Officials from the government and MLA Roopa Ram had visited the village around September 2022, said Devki. “I raised my issue in front of them, but no one took note of the situation and my problem remains unsolved,” she said.
“Devki’s case was highlighted in a Gram Panchayat meeting in October,” said Chattaram. “However, the meeting was fruitful only for a handful of people who had the documents ready. Many were landholders but still managed to receive rations,” he said.
Farmers with land holdings are not eligible for PDS benefits, he added.
Read more: Dying for ration: Biometric glitches in Rajasthan villages keep the poor hungry
For Devki, the only lifeline is the resumption of the full quantity of her share of food grains. This would require her to be included in the online system through biometrics and assistance from the officials.

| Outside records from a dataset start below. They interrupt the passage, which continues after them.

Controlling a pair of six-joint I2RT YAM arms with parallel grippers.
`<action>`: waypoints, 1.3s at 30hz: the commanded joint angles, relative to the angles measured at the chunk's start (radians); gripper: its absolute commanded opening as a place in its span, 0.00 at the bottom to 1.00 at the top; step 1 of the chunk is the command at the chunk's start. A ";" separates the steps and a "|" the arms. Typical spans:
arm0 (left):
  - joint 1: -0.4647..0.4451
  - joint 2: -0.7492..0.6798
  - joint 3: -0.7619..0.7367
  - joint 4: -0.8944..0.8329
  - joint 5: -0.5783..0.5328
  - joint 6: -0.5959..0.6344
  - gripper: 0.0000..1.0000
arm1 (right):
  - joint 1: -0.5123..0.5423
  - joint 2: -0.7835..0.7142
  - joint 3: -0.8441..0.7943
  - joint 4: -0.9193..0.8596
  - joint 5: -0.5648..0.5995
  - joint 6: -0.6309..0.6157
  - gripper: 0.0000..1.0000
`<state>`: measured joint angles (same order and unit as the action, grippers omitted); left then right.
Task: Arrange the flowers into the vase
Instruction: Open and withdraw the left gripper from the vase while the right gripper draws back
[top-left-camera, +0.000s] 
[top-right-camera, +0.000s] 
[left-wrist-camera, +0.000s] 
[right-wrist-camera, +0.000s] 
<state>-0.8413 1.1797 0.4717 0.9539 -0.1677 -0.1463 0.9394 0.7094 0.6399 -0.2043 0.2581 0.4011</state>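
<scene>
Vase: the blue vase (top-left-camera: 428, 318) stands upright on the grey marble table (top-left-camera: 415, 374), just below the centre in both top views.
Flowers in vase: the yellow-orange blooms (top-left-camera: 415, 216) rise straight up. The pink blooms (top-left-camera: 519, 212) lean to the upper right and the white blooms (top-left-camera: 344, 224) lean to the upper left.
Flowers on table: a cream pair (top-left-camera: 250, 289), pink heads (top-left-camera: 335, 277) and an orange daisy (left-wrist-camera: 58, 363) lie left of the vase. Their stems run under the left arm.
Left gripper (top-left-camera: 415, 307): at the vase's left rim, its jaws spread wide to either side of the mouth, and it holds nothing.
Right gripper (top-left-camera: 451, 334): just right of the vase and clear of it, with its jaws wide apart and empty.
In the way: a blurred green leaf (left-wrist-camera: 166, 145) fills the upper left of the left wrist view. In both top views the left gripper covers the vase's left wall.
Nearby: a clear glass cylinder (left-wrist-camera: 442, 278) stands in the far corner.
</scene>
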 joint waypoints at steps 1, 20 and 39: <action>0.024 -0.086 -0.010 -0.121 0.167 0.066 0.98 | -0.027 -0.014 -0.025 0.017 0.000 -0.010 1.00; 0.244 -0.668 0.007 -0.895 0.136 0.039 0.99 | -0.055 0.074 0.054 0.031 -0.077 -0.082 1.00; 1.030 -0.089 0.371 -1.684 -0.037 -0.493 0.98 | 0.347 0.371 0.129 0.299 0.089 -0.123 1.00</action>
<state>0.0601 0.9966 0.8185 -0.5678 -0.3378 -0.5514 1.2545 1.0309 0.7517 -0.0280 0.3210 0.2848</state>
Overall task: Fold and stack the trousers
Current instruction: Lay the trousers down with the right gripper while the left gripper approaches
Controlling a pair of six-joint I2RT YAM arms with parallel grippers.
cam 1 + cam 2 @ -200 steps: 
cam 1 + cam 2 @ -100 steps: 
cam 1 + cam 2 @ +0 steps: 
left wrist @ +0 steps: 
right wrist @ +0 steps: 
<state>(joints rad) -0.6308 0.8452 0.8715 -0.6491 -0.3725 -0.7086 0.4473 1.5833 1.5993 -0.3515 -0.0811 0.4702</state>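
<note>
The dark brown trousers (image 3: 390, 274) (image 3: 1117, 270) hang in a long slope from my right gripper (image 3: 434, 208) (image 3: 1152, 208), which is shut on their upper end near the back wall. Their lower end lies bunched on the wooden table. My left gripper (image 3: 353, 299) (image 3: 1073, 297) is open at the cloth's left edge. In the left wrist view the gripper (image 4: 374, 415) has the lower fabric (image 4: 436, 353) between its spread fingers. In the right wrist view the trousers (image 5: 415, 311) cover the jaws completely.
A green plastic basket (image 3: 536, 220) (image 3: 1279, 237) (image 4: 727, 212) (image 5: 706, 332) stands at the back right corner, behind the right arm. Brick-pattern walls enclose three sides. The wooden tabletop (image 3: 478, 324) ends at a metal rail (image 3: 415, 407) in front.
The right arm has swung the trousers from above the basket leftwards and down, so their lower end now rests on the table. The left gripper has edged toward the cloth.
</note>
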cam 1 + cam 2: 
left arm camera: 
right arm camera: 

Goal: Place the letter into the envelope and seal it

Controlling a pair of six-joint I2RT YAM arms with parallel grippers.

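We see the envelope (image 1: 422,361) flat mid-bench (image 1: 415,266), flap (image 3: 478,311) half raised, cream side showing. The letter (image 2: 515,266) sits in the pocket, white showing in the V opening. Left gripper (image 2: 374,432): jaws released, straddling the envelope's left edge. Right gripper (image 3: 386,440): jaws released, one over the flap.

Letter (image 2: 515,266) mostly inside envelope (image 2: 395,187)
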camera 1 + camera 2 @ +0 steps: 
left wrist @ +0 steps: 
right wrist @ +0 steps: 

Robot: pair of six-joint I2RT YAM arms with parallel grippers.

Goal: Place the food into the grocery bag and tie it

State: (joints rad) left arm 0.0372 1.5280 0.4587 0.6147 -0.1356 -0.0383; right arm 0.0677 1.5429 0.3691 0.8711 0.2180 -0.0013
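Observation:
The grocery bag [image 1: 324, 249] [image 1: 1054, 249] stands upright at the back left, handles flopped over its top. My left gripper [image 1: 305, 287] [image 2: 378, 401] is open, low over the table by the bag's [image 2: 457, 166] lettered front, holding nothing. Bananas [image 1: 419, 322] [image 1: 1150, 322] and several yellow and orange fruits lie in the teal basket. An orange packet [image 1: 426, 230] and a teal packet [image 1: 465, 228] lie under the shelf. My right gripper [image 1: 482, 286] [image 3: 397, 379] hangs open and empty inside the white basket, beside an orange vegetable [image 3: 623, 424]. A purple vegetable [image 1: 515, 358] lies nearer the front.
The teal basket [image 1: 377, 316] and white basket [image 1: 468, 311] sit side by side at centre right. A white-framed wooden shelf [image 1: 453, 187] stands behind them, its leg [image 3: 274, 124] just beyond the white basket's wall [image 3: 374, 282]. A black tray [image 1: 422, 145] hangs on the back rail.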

Once the process is complete, her ration card will have a stamp that will enable her to receive food grains. She is also eligible for added benefits and government guidelines mention that she should be getting it irrespective of the stamp.
She should receive medical assistance from the state government’s flagship Chiranjeevi scheme, which offers medical treatment to the poor for free. “If I do not have the stamp, I have to pay Rs 850 per year to avail of the benefits. I do not have the money,” Devki said.